• EXERCISE DETAILS
All of the data, from the first line to the last, should be reproduced without alteration.
========================================================================
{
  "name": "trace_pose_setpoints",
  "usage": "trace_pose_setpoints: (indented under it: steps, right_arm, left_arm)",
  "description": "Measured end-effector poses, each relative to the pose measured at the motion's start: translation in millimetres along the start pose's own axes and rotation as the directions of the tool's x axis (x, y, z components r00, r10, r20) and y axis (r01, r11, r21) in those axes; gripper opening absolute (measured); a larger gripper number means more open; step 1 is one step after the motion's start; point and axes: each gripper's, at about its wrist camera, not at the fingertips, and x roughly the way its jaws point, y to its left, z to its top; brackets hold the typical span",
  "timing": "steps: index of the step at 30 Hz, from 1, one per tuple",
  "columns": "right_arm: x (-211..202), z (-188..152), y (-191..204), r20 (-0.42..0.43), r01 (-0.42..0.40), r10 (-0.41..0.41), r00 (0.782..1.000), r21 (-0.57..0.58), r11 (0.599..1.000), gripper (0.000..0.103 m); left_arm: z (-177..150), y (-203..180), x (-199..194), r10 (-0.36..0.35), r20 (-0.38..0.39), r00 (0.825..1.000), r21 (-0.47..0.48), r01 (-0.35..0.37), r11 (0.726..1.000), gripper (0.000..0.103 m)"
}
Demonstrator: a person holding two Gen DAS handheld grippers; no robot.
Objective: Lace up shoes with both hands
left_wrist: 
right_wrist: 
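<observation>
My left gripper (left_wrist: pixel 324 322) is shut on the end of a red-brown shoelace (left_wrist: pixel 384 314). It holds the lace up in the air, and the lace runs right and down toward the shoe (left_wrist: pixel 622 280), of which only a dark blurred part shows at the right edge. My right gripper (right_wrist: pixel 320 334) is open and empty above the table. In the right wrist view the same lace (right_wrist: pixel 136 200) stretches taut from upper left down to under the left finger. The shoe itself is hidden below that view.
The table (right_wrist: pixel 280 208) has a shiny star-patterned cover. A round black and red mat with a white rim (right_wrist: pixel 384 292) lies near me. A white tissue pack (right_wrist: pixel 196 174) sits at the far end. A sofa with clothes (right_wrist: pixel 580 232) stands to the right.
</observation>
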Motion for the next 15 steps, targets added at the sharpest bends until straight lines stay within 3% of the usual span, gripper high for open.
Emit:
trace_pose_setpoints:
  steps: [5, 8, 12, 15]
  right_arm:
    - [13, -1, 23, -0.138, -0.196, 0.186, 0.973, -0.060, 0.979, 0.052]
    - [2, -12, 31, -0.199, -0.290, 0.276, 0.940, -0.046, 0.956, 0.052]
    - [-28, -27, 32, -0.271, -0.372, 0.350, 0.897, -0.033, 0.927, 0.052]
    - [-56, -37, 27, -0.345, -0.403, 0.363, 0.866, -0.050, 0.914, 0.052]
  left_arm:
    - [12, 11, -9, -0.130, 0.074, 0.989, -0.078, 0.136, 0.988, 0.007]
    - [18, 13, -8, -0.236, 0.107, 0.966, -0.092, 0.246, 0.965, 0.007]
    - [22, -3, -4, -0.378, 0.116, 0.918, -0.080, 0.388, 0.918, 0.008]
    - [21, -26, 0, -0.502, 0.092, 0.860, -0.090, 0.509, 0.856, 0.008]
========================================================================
• RESULT OF THIS EXERCISE
{
  "name": "trace_pose_setpoints",
  "usage": "trace_pose_setpoints: (indented under it: steps, right_arm, left_arm)",
  "description": "Measured end-effector poses, each relative to the pose measured at the motion's start: translation in millimetres along the start pose's own axes and rotation as the directions of the tool's x axis (x, y, z components r00, r10, r20) and y axis (r01, r11, r21) in those axes; gripper opening absolute (measured); a larger gripper number means more open; step 1 is one step after the motion's start; point and axes: each gripper's, at about its wrist camera, not at the fingertips, and x roughly the way its jaws point, y to its left, z to its top; brackets hold the typical span",
  "timing": "steps: index of the step at 30 Hz, from 1, one per tuple",
  "columns": "right_arm: x (-211..202), z (-188..152), y (-191..204), r20 (-0.42..0.43), r01 (-0.42..0.40), r10 (-0.41..0.41), r00 (0.782..1.000), r21 (-0.57..0.58), r11 (0.599..1.000), gripper (0.000..0.103 m); left_arm: z (-177..150), y (-203..180), x (-199..194), r10 (-0.36..0.35), r20 (-0.38..0.39), r00 (0.825..1.000), r21 (-0.47..0.48), r01 (-0.35..0.37), r11 (0.726..1.000), gripper (0.000..0.103 m)"
}
Demonstrator: a person holding two Gen DAS handheld grippers; no robot.
Objective: Lace up shoes with both hands
left_wrist: 
right_wrist: 
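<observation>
My left gripper (left_wrist: pixel 324 322) is shut on the end of a red-brown shoelace (left_wrist: pixel 384 314). It holds the lace up in the air, and the lace runs right and down toward the shoe (left_wrist: pixel 622 280), of which only a dark blurred part shows at the right edge. My right gripper (right_wrist: pixel 320 334) is open and empty above the table. In the right wrist view the same lace (right_wrist: pixel 136 200) stretches taut from upper left down to under the left finger. The shoe itself is hidden below that view.
The table (right_wrist: pixel 280 208) has a shiny star-patterned cover. A round black and red mat with a white rim (right_wrist: pixel 384 292) lies near me. A white tissue pack (right_wrist: pixel 196 174) sits at the far end. A sofa with clothes (right_wrist: pixel 580 232) stands to the right.
</observation>
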Motion for the next 15 steps, targets added at the sharpest bends until straight lines stay within 3% of the usual span, gripper high for open.
Emit:
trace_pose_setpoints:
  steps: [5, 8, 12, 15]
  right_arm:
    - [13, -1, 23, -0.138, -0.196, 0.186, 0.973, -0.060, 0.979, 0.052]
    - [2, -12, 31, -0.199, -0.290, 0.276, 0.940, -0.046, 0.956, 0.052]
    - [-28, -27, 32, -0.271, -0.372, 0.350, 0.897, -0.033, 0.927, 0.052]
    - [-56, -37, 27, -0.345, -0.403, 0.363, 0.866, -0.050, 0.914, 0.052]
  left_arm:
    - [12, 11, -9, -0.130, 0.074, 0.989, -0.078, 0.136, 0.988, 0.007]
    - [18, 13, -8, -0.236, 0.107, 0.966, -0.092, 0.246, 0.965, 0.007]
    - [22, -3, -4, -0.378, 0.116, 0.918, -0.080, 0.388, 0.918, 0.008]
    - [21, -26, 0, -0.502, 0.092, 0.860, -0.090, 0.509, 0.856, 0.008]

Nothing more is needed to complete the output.